• [THE PROBLEM]:
Once you find the line with "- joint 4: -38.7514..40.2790" in the entries below, print it and each line after it up to and including the line with "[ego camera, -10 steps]", exactly, without pictures.

--------------------

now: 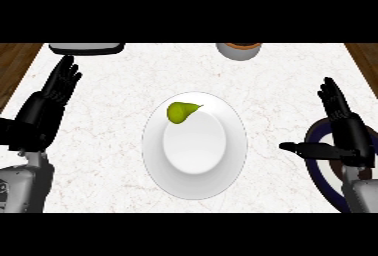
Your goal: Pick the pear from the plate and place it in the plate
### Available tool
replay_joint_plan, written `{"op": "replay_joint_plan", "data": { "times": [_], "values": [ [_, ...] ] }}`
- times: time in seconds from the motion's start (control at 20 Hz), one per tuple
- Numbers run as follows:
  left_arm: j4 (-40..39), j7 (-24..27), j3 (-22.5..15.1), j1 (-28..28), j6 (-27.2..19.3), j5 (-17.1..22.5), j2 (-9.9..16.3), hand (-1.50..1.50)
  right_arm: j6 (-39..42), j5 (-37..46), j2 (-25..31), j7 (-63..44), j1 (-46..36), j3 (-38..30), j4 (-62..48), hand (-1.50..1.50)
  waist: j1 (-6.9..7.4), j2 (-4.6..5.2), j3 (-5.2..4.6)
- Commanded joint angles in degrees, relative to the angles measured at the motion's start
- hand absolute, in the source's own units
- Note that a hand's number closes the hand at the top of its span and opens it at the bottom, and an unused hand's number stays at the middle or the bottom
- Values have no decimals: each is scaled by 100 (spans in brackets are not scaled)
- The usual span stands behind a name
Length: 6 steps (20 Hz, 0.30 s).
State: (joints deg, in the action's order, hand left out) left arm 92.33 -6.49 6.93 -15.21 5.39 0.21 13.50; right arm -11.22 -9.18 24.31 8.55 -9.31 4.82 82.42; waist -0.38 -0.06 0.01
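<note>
At the left edge of the frame I see the left robot hand (53,95) above the marble tabletop (111,150), fingers straight and apart, holding nothing; at the upper left a grey, dark-rimmed object (86,48) is cut off by the frame top; at centre stands the white plate (221,170), with the green pear (181,111) lying on its upper left rim; at the top, right of centre, I see a grey and brown vessel (239,50), partly cropped; at the right edge the right robot hand (341,131) is open, fingers up, thumb pointing left, over a dark-rimmed plate (319,172); it holds nothing.
</note>
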Motion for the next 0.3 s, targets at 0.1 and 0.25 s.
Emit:
{"op": "replay_joint_plan", "data": {
  "times": [0.1, 0.25],
  "values": [
    [-434, 554, 12, 9, -9, -147, -136, 0, 765, -73, 274, 538, 295, -664, -246, -150, 20, 8, -1],
    [658, -337, 177, 220, 188, 176, 147, 0, 680, 69, 466, 448, 505, -858, 21, -150, 35, -8, -1]
  ]
}}
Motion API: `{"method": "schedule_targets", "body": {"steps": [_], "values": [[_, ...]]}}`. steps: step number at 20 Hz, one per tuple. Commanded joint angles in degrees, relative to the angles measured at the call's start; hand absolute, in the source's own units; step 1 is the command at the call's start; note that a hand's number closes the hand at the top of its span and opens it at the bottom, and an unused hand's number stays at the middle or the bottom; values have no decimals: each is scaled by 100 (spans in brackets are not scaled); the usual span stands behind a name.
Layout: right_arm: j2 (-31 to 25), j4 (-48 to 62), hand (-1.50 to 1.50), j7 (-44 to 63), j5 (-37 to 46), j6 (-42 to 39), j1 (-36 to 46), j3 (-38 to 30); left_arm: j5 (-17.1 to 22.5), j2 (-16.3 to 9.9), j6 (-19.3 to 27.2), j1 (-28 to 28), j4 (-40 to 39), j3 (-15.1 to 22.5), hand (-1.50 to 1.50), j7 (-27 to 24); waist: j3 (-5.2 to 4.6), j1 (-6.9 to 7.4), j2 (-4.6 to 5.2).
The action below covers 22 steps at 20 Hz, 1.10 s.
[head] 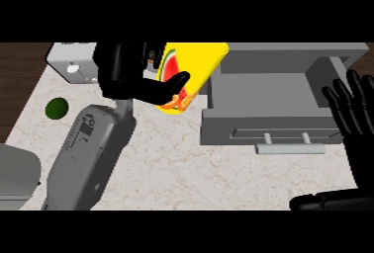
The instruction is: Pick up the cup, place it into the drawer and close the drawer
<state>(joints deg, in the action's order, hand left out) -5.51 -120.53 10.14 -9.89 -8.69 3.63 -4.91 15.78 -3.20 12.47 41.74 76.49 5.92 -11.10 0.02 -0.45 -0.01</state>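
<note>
The left forearm [87, 153] lies nearest the camera, running from the lower edge up across the marbled desk [182, 168] to the left robot hand [135, 79]. Left of it, a small dark green round object [56, 108] lies on the desk, and a white boxy appliance [73, 66] stands at the desk's far left corner.

The left robot hand is curled round the cup [191, 74] — a yellow cup with a red and orange fruit print. The thumb crosses the cup's front face; the fingers wrap the far side. The cup appears lifted and tilted, and it sits just left of the open grey drawer [270, 91], its upper edge touching or overlapping the drawer's left wall in this view. The drawer's front panel carries a pale bar handle [288, 143].

The right robot hand [354, 113] shows at the right edge with fingers straight and spread, holding nothing — resting.

Procedure for the step in hand, as judged from this view:
- Carry the cup rightward until it is fully over the drawer's cavity.
- Clear the left wall before lowering.
- Bring the cup nearer upright, then lower it to the drawer floor before releasing.
- Withdraw the left robot hand clear of the drawer before pushing the front panel shut.
</note>
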Motion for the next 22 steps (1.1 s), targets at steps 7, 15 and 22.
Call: {"method": "schedule_targets", "body": {"steps": [7, 15, 22], "values": [[64, 208, -150, -290, 88, -81, -171, 50, -116, 314, 586, 1244, -1144, 255, 150, 380, 1, -39, 7], [-52, -184, -150, 185, -125, -35, -51, -47, 217, 319, 958, 2182, -2517, 439, 150, 85, 0, -99, 12], [-220, 587, -150, -376, -168, -293, 176, -319, 818, 319, 930, 2705, -4072, 670, 150, -861, 3, -192, 54]]}}
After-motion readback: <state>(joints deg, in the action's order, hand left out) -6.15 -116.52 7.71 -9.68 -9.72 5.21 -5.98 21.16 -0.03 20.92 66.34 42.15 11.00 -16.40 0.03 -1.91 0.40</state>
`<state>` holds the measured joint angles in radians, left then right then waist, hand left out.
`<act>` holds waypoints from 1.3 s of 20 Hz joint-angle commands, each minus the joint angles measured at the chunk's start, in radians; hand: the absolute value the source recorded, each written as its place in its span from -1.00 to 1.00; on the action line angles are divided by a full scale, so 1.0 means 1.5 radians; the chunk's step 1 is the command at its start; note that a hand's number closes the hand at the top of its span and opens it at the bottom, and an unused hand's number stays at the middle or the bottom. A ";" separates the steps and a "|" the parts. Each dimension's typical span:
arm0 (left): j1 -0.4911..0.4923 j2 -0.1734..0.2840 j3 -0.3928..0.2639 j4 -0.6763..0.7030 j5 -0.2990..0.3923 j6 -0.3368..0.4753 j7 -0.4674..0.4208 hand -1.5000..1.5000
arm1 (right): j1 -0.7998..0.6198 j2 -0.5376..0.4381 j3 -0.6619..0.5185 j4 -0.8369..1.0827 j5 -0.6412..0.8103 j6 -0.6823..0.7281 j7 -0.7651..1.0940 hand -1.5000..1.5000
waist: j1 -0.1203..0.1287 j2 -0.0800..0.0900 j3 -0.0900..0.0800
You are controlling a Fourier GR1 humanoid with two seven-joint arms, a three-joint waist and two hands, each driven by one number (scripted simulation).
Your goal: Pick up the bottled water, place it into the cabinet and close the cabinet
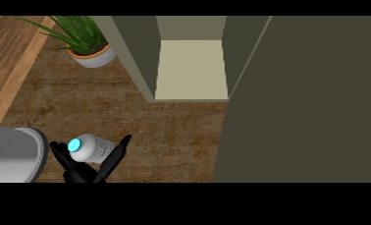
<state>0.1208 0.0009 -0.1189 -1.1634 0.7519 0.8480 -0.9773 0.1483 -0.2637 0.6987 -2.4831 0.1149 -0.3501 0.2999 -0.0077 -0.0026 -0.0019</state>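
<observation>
Item 1: bottled water (91, 147), cyan cap up, on the counter (145, 116), well in front and left of the cabinet (190, 67). I see my left hand (81, 167) around it, fingers straight, thumb and fingers either side, not closed. Cabinet door (297, 101) open, shelf bare. Potted plant (87, 42) just left of the cabinet. Right hand unseen.
</observation>
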 commanded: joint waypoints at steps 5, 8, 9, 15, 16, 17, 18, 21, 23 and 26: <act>0.024 -0.001 -0.038 0.046 0.088 -0.057 -0.112 -1.00 | 0.041 -0.030 0.039 -0.086 0.075 -0.011 0.014 -1.00 | 0.000 -0.001 0.001; -0.031 -0.001 -0.020 0.108 0.122 -0.081 -0.157 -1.00 | 0.017 -0.030 0.014 -0.078 0.049 -0.010 0.031 -1.00 | 0.001 0.001 0.000; -0.033 -0.001 -0.001 0.138 0.113 -0.126 -0.168 -1.00 | -0.015 0.012 0.054 -0.036 0.086 -0.032 0.030 -1.00 | 0.001 0.000 0.000; -0.045 -0.001 0.020 0.153 0.121 -0.196 -0.169 1.00 | 0.043 -0.058 0.028 -0.095 0.050 -0.030 0.003 -1.00 | -0.002 0.000 0.001; -0.046 -0.001 0.023 0.170 0.134 -0.195 -0.197 1.00 | -0.013 -0.009 0.059 -0.038 0.093 -0.046 0.031 -1.00 | 0.002 0.000 0.000; -0.053 -0.001 0.017 0.189 0.147 -0.214 -0.212 1.00 | 0.051 -0.068 0.025 -0.079 0.028 -0.022 -0.030 -1.00 | -0.003 0.000 0.001; -0.051 -0.001 0.026 0.191 0.127 -0.231 -0.202 1.00 | 0.022 -0.063 0.009 -0.104 0.033 -0.025 0.022 -1.00 | -0.001 0.000 0.000; -0.044 -0.001 0.011 0.159 0.141 -0.222 -0.194 1.00 | 0.004 -0.047 0.020 -0.101 0.055 -0.037 0.046 -1.00 | 0.001 -0.001 0.001; -0.063 -0.001 -0.011 0.184 0.179 -0.241 -0.231 1.00 | 0.048 -0.071 0.026 -0.086 0.030 -0.034 -0.011 -1.00 | -0.003 0.000 0.001; -0.096 -0.001 0.032 0.190 0.135 -0.254 -0.194 1.00 | 0.023 -0.067 0.052 -0.081 0.067 -0.045 0.013 -1.00 | -0.003 -0.001 0.001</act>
<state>0.0041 0.0023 -0.0884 -0.8825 0.9669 0.5200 -1.1889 0.1466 -0.3177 0.7571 -2.4781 0.1235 -0.4261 0.2736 -0.0100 -0.0030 -0.0014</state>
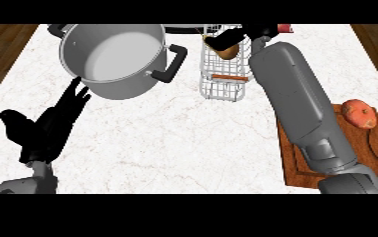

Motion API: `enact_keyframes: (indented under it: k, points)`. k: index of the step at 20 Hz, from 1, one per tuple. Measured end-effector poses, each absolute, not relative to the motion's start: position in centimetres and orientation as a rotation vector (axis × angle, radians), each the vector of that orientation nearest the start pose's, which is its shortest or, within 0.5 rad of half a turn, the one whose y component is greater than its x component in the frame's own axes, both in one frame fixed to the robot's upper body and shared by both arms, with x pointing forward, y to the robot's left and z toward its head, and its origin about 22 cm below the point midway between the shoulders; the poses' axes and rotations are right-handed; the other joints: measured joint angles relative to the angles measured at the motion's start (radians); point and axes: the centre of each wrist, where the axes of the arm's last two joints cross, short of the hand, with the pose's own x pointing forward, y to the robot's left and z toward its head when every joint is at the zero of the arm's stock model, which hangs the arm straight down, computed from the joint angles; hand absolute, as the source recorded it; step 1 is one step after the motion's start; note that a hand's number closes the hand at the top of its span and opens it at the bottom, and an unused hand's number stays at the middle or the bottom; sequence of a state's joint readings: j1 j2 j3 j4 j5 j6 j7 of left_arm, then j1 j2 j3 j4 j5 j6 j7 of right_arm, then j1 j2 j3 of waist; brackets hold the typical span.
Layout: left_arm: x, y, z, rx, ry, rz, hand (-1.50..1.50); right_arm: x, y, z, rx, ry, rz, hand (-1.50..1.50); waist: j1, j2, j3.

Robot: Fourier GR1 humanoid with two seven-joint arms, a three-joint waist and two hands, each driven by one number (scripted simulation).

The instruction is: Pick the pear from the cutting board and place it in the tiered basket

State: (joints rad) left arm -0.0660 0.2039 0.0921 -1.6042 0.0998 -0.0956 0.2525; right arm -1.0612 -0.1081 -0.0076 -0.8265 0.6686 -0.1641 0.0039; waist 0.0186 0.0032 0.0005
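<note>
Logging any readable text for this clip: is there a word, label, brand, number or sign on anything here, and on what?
None can be read.
Pot: plain metal, no marking.
Tiered basket: bare wire, no tag.
Cutting board: plain wood.
Pear, under the right hand: no sticker visible.
Counter: marble veining only.

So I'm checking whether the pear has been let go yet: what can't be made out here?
- Right hand: black fingers over the pear at the tiered basket; contact unclear.
- Pear: mostly hidden by hand and wire.
- Cutting board: largely covered by the right forearm, cut off at the right edge.
</note>
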Motion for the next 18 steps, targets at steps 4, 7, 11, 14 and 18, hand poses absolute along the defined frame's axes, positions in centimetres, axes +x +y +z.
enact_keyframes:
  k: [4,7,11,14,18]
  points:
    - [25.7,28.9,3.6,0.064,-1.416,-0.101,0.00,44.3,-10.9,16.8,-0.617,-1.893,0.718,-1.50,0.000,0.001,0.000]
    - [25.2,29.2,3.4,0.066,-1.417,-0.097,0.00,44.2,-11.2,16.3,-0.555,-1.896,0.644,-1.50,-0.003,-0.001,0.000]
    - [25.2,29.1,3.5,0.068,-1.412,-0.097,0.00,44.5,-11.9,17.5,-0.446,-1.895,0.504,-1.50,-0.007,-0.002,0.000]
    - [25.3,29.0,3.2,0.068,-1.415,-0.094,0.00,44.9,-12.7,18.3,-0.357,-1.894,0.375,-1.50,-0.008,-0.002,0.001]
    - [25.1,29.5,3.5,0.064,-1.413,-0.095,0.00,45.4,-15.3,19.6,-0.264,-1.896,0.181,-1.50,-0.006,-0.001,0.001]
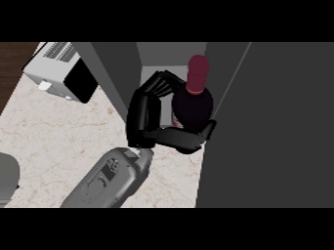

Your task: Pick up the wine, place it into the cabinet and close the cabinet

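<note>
Dark glass wine bottle with maroon cap (192, 100) sits in right hand (156, 122), fingers curled around it, at grey cabinet (123, 73) opening. Keep it upright, push deeper, then release.

I see the wine bottle (193, 105), dark glass with a maroon capped neck, standing roughly upright inside the open grey cabinet (119, 68), between its left wall and the dark door (285, 127) at right.
</note>
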`<move>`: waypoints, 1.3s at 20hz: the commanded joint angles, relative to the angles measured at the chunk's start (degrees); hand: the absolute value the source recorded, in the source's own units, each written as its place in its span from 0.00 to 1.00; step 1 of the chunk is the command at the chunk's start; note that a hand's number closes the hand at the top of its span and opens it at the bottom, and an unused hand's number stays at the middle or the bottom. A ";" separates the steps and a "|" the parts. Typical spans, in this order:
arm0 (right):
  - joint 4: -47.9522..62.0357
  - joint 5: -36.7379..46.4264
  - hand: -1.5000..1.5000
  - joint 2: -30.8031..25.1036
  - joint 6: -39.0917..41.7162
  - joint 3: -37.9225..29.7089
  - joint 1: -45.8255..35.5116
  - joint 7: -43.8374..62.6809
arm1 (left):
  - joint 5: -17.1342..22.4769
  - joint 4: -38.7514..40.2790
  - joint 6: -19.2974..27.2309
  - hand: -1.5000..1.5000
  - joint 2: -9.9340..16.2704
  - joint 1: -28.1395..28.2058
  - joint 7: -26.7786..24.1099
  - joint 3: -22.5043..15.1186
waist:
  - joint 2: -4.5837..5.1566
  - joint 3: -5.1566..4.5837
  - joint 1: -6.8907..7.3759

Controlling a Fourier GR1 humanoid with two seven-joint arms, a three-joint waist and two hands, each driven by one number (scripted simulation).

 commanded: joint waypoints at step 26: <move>-5.94 -2.96 0.00 0.55 -0.53 0.17 2.23 0.99 | 1.41 23.02 -4.90 1.00 0.41 -5.13 -14.28 8.98 | -0.06 0.01 0.36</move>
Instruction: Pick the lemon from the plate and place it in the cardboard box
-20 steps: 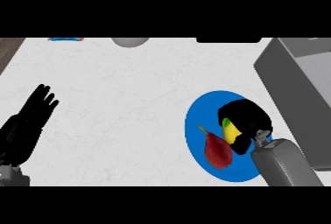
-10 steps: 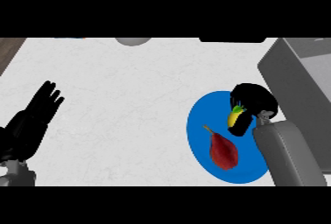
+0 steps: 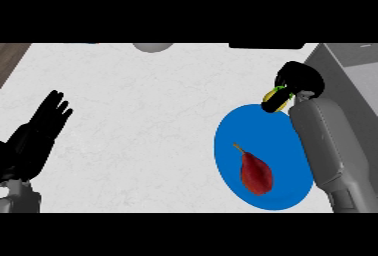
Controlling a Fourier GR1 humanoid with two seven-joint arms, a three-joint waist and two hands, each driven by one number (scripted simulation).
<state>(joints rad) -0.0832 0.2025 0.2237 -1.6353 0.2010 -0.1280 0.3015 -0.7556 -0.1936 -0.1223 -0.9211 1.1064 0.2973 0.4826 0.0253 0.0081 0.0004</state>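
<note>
Right hand [image 3: 299, 82] curled around one lemon [image 3: 277, 96] above the blue plate [image 3: 230, 150] far rim, beside the box wall [image 3: 347, 75]. One red pear [image 3: 255, 171] on plate. Left hand [image 3: 40, 130] open, resting at the counter [image 3: 140, 120] left edge.

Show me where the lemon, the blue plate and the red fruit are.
lemon [image 3: 276, 95], head view: yellow part showing under the right robot hand.
blue plate [image 3: 235, 131], head view: bare upper-left part.
red fruit [image 3: 255, 172], head view: middle of its body.

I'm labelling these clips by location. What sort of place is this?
Probably a kitchen counter: a pale marbled worktop, a blue plate bearing a red fruit, and the right hand holding a lemon.
</note>
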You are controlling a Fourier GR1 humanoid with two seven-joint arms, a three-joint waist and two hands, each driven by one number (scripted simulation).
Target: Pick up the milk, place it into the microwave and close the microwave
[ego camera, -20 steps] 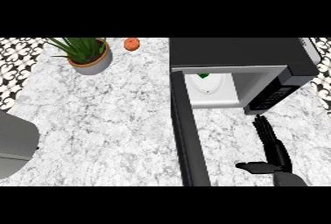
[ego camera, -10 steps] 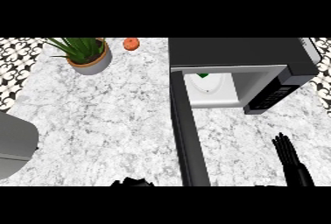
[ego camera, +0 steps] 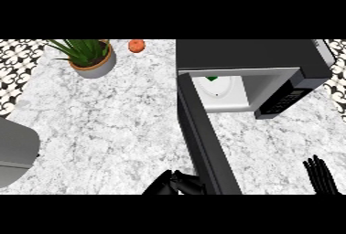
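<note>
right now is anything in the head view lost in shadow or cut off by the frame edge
Head view: even light, no glare; the microwave cavity is bright, milk visible inside. The open door reads as a dark slab. Both the left robot hand and right robot hand are cropped by the lower edge.

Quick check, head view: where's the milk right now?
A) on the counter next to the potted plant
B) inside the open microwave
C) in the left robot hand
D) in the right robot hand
B: the milk sits inside the microwave, whose door stands swung open toward the camera; neither robot hand holds it.
</note>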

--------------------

• [RESPONSE BELOW]:
  - joint 4: -38.7514..40.2790
  - joint 6: -19.2974..27.2309
  - hand: -1.5000..1.5000
  - joint 2: -9.9340..16.2704
  - joint 1: -28.1395..28.2058
  - joint 7: -26.7786..24.1099
  - joint 3: -22.5043..15.1186
waist:
  - joint 2: -4.5837..5.1566
  - joint 3: -5.1566..4.5837
  - joint 1: -6.8907..7.3759

Controlling a Fourier GR1 humanoid with two seven-joint arms, a three-joint waist and two hands, each driven by one number (scripted simulation).

 commanded: joint waypoints at step 26: <move>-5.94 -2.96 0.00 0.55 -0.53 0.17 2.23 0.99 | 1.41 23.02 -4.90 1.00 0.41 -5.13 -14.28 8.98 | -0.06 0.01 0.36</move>
Instruction: Pick the lemon from the plate and place it in the cardboard box
-20 steps: 
-10 steps: 
+0 steps: 
Controlling a Fourier GR1 humanoid with two seven-joint arms, a three-joint waist and two hands, each driven by one number (scripted simulation).
<state>(joints rad) -0.0832 0.2025 0.2237 -1.6353 0.2010 -0.1280 0.3015 -0.7556 -0.1936 -0.1223 -0.9211 1.1064 0.2973 0.4826 0.0253 0.0081 0.0004</state>
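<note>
Right hand [image 3: 299, 82] curled around one lemon [image 3: 277, 96] above the blue plate [image 3: 230, 150] far rim, beside the box wall [image 3: 347, 75]. One red pear [image 3: 255, 171] on plate. Left hand [image 3: 40, 130] open, resting at the counter [image 3: 140, 120] left edge.

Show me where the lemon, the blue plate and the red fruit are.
lemon [image 3: 276, 95], head view: yellow part showing under the right robot hand.
blue plate [image 3: 235, 131], head view: bare upper-left part.
red fruit [image 3: 255, 172], head view: middle of its body.

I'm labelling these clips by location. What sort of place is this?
Probably a kitchen counter: a pale marbled worktop, a blue plate bearing a red fruit, and the right hand holding a lemon.
</note>
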You are controlling a Fourier GR1 humanoid with two seven-joint arms, a three-joint waist and two hands, each driven by one number (scripted simulation).
Target: Pick up the milk, place it into the microwave and close the microwave
[ego camera, -20 steps] 
[ego camera, -10 steps] 

No more output is required for this exercise.